* _Exercise_
Write the data below out again, unchanged.

====== Given material

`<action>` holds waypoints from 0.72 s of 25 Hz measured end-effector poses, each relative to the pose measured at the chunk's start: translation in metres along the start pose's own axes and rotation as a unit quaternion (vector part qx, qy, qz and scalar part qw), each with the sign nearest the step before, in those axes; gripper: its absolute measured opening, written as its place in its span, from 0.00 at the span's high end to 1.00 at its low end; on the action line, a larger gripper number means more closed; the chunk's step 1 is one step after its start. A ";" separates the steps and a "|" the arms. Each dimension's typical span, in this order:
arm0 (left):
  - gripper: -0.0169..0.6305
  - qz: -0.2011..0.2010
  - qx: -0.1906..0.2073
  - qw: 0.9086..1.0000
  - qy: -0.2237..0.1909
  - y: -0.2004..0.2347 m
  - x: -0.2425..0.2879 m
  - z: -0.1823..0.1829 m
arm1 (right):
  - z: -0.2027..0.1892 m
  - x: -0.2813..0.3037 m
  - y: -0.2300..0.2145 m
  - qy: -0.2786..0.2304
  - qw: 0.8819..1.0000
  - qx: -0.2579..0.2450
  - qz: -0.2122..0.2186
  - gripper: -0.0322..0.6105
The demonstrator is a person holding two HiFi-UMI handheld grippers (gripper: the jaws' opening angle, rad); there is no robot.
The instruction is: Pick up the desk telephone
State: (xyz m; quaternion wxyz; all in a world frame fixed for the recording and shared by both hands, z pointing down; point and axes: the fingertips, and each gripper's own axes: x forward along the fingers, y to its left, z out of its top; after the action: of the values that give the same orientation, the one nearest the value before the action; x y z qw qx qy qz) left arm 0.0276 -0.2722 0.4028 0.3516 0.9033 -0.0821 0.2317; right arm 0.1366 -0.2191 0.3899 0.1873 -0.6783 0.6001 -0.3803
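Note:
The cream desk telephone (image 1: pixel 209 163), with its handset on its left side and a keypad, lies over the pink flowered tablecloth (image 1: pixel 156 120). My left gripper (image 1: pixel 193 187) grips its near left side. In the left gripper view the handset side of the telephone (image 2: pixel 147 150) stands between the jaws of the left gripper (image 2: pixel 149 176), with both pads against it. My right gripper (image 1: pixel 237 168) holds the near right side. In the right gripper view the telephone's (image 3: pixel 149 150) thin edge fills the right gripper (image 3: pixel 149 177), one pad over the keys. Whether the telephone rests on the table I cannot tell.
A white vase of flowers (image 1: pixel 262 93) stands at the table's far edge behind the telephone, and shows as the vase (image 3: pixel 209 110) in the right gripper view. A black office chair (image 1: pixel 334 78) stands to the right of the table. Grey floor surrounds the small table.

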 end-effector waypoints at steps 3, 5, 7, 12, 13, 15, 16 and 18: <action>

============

* _Written reply_
`<action>` holds waypoints from 0.72 s of 25 Hz measured end-effector poses, each relative to the pose measured at the chunk's start: translation in metres along the start pose's own axes and rotation as a unit quaternion (vector part qx, qy, qz and scalar part qw), each with the sign nearest the step before, in those axes; gripper: its absolute measured opening, written as its place in its span, from 0.00 at the span's high end to 1.00 at its low end; on the action line, a larger gripper number means more closed; the chunk's step 1 is one step after its start. A ";" separates the steps and a "|" the arms. Each dimension's typical span, in this order:
arm0 (left):
  - gripper: -0.0169..0.6305
  - qz: -0.2011..0.2010
  - qx: -0.1906..0.2073
  - qw: 0.9086..1.0000
  - qy: -0.2237..0.1909
  - y: -0.2004..0.2347 m
  - x: -0.2425..0.2879 m
  - z: -0.1823..0.1829 m
arm1 (right):
  - z: -0.2027..0.1892 m
  - x: -0.2813..0.3037 m
  - y: -0.2300..0.2145 m
  - qy: -0.2786..0.2304
  - qw: 0.8819..1.0000
  - qx: -0.2579..0.2450
  - qz: -0.2122..0.2186
  - gripper: -0.0322..0.6105
The demonstrator is a person holding two HiFi-UMI handheld grippers (gripper: the jaws' opening angle, rad); there is no robot.
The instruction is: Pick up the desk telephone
State: (xyz m; quaternion wxyz; all in a world frame fixed for the recording and shared by both hands, z pointing down; point and axes: the fingertips, and each gripper's own axes: x forward along the fingers, y to its left, z out of its top; after the action: of the values that give the same orientation, the one nearest the value before the action; x y z qw qx qy qz) left arm 0.0276 -0.2722 0.4028 0.3516 0.9033 -0.0821 0.2317; right arm 0.1366 -0.2191 0.3899 0.1873 -0.6783 0.6001 -0.3803
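Note:
The cream desk telephone (image 1: pixel 209 163), with its handset on its left side and a keypad, lies over the pink flowered tablecloth (image 1: pixel 156 120). My left gripper (image 1: pixel 193 187) grips its near left side. In the left gripper view the handset side of the telephone (image 2: pixel 147 150) stands between the jaws of the left gripper (image 2: pixel 149 176), with both pads against it. My right gripper (image 1: pixel 237 168) holds the near right side. In the right gripper view the telephone's (image 3: pixel 149 150) thin edge fills the right gripper (image 3: pixel 149 177), one pad over the keys. Whether the telephone rests on the table I cannot tell.
A white vase of flowers (image 1: pixel 262 93) stands at the table's far edge behind the telephone, and shows as the vase (image 3: pixel 209 110) in the right gripper view. A black office chair (image 1: pixel 334 78) stands to the right of the table. Grey floor surrounds the small table.
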
 end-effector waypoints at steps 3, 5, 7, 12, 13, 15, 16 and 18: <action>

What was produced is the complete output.